L'outil mis en place par la fondation permet de mesurer "le taux de respect de l’encadrement par typologie de logement, taille ou quartier". Ainsi, s'agissant des quartiers, à Paris, sans grande surprise, les arrondissements "situés à l’ouest et au centre, là où la pression du marché est la plus forte, concentrent les taux d’annonces non conformes les plus élevés" (48 % dans le 16e, contre 15% dans 13e). On constate aussi que "les plus petits logements sont surreprésentés" : "85% des logements entre 10 et 15 m² font apparaitre des valeurs supérieures aux taux légalement fixés, alors que ce taux baisse à 16% au-dessus de 70 m²". Pour la fondation, cela montre "qu’une application plus efficace de l’encadrement profiterait avant tout aux occupants de petits logements, qui sont principalement des jeunes, des étudiants, des célibataires et des ménages modestes". Autre constat : les locations meublées respectent moins les plafonds que les locations nues ou vides, alors même qu'elles ne cessent de "grignoter le marché".

"Le simple fait que l'encadrement des loyers existe a déjà un effet sur les propriétaires honnêtes", certains utilisant également la norme comme "repère de l'état du marché" pour fixer un prix, a estimé le directeur des études de la fondation, Manuel Domergue.

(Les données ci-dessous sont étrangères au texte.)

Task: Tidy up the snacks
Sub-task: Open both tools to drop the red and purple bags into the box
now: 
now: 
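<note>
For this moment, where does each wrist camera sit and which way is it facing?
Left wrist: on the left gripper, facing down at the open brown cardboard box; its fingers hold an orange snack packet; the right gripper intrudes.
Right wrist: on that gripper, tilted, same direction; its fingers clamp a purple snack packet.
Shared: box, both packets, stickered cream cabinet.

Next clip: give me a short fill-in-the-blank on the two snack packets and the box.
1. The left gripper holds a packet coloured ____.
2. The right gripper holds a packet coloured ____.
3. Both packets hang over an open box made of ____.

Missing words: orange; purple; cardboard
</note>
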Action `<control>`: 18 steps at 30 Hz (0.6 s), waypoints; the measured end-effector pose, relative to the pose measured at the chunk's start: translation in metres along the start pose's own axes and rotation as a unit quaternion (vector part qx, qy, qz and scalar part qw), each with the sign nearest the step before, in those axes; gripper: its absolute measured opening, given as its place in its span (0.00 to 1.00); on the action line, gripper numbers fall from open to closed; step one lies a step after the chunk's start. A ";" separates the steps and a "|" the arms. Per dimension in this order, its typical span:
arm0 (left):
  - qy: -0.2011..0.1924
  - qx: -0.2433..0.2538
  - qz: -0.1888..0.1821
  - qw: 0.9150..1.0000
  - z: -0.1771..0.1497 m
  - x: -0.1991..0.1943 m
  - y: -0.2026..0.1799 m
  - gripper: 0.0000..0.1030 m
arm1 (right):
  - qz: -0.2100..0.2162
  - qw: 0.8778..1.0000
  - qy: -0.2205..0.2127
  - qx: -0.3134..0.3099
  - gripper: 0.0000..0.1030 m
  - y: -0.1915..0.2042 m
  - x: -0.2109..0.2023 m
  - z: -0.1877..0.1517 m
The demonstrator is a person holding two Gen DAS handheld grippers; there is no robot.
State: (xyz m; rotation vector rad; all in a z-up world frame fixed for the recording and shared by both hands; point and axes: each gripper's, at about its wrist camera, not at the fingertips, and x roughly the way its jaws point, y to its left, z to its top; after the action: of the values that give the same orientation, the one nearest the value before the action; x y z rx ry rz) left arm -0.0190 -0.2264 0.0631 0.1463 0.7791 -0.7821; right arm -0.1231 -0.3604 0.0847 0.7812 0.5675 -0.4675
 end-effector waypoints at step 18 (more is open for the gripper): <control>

En revanche, le fait qu'il y ait "très peu de sanctions, qui restent abordables, incite certains à tenter le coup", constate-t-il, soulignant que le manque d'information peut également permettre de "bafouer la loi sans que le locataire soit au courant". Actuellement, le contrôle des dépassements de loyers repose sur le signalement par les locataires. Or "trop peu de locataires ont connaissance de la procédure et reculent souvent face à l’ampleur administrative et judiciaire".

La fondation plaide par conséquent pour "la facilitation des recours des locataires abusés, l’augmentation du montant des amendes et leur versement aux collectivités concernées", ainsi que "la possibilité pour celles-ci de moduler le niveau du plafond de loyer".

Elle appelle par ailleurs le gouvernement à valider la candidature des villes qui ont déposé des demandes, telles Marseille ou Bayonne. "L’encadrement devrait s’appliquer de manière pérenne (…) à toutes les agglomérations tendues, à commencer par celles qui sont volontaires (Grenoble, Grand-Orly, Grand Paris Sud Seine-Essonne-Sénart, Cergy-Pontoise, Annemasse…) mais auxquelles le gouvernement n’autorise toujours pas la mise en œuvre de l’encadrement", écrit-elle.